I mean if you're at the point where you can't enforce laws in your society, you have even bigger problems; especially if you've allowed a small minority of men to hold your system hostage. So clearly, if that is the concern, better to nip it even sooner rather than let it fester.
somenameforme|3 years ago
The point of this is that the civility of society is, for better and for worse, not upheld by enforcement - but by an unspoken agreement to a social contract. If any remotely sizable group of people chose to break that agreement, it would be unpleasant times ahead. Even this issue aside, it seems self evident that trying to run a society through coercion would be unstable at best.

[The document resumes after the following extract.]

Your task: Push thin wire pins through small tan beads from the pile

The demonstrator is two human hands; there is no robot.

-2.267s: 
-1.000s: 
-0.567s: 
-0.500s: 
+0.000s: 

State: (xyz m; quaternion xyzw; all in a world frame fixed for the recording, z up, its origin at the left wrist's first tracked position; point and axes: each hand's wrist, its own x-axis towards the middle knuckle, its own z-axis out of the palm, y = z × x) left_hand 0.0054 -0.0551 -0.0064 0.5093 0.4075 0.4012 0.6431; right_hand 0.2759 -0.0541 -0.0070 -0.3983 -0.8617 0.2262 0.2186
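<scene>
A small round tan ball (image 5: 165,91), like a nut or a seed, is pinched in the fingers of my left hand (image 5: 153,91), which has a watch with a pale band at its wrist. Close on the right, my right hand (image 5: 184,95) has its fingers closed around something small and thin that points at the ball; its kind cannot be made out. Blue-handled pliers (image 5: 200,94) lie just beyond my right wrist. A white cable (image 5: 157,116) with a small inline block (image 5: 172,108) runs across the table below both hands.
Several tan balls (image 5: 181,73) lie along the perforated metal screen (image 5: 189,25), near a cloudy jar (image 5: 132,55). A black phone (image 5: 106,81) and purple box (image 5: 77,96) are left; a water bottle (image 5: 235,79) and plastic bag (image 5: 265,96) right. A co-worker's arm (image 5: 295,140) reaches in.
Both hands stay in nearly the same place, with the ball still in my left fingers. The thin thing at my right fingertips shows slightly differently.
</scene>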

[1] - https://en.wikipedia.org/wiki/CSI_effect
[2] - https://www.murderdata.org/p/blog-page.html
[3] - https://www.economist.com/united-states/2021/05/08/americas-...
twstdzppr|3 years ago
Sometimes unpleasant times are necessary in the fight for human rights. Otherwise we would still have things like slavery. Additionally, women wouldn't have the right to vote, and they also wouldn't be able to make independent financial decisions like have their own bank accounts or mortgages. These things aren't that historic, and taking the side of trying to restrict women's relationship choices strikes me as being on the wrong side of history again.
giantg2|3 years ago
Even the high clearance rate in places like Japan is suspect. So it seems like a problem, but it seems universal.